YOUR TASK → Copy exactly the line containing "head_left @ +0" and each line after it to the end of the listing, and output nothing else.

SUPPLIED INFORMATION →
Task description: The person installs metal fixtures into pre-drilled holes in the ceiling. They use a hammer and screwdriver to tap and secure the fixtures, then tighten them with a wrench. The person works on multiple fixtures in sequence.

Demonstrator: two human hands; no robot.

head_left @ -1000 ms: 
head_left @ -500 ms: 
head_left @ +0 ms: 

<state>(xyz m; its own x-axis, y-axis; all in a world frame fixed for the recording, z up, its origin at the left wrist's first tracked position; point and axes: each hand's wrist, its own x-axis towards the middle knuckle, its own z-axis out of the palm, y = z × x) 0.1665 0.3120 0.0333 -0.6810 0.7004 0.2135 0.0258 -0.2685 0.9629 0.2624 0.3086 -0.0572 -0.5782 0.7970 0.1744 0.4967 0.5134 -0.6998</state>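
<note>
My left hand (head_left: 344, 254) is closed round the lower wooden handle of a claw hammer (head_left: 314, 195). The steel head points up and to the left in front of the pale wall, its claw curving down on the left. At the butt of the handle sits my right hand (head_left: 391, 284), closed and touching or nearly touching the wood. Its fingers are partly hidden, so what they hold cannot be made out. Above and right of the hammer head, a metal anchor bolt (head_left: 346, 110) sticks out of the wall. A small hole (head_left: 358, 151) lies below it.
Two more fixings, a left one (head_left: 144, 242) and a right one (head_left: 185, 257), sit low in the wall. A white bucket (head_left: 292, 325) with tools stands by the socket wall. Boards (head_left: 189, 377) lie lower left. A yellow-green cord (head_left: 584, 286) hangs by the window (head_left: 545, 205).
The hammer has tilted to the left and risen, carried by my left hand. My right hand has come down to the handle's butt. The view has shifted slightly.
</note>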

RESPONSE BOX →
head_left @ +0 ms: 

<state>(xyz m; its own x-axis, y-axis; all in a world frame fixed for the recording, z up, its origin at the left wrist's first tracked position; point and axes: each hand's wrist, its own x-axis towards the middle knuckle, its own z-axis out of the palm, y = z × x) 0.1665 0.3120 0.0333 -0.6810 0.7004 0.2135 0.0258 -0.2685 0.9629 0.2624 0.3086 -0.0572 -0.5782 0.7970 0.1744 0.4967 0.5134 -0.6998</state>
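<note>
My left hand (head_left: 344, 254) is closed round the lower wooden handle of a claw hammer (head_left: 314, 195). The steel head points up and to the left in front of the pale wall, its claw curving down on the left. At the butt of the handle sits my right hand (head_left: 391, 284), closed and touching or nearly touching the wood. Its fingers are partly hidden, so what they hold cannot be made out. Above and right of the hammer head, a metal anchor bolt (head_left: 346, 110) sticks out of the wall. A small hole (head_left: 358, 151) lies below it.
Two more fixings, a left one (head_left: 144, 242) and a right one (head_left: 185, 257), sit low in the wall. A white bucket (head_left: 292, 325) with tools stands by the socket wall. Boards (head_left: 189, 377) lie lower left. A yellow-green cord (head_left: 584, 286) hangs by the window (head_left: 545, 205).
The hammer has tilted to the left and risen, carried by my left hand. My right hand has come down to the handle's butt. The view has shifted slightly.
</note>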

With this, the exercise is complete.